AIM OF THE TASK. If a line in the data below holds the word "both", copy it.
BEGIN SUPPLIED DATA
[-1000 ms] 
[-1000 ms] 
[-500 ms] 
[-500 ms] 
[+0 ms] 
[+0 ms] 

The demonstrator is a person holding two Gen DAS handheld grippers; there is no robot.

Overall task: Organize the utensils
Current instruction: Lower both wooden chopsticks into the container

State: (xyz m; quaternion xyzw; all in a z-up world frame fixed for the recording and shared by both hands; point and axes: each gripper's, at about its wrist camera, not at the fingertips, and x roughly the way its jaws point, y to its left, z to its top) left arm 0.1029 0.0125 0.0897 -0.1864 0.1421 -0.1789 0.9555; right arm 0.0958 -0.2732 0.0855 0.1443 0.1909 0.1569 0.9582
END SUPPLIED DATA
OUTPUT FOR THIS EXERCISE.
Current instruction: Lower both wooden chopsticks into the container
State: (xyz m; quaternion xyzw; all in a z-up world frame fixed for the recording and shared by both hands; point and axes: each gripper's, at about its wrist camera, not at the fingertips, and x roughly the way its jaws point, y to its left, z to its top) left arm 0.1029 0.0125 0.0897 -0.1864 0.1421 -0.1789 0.9555; right arm 0.0958 -0.2732 0.0855 0.1443 0.1909 0.1569 0.9582

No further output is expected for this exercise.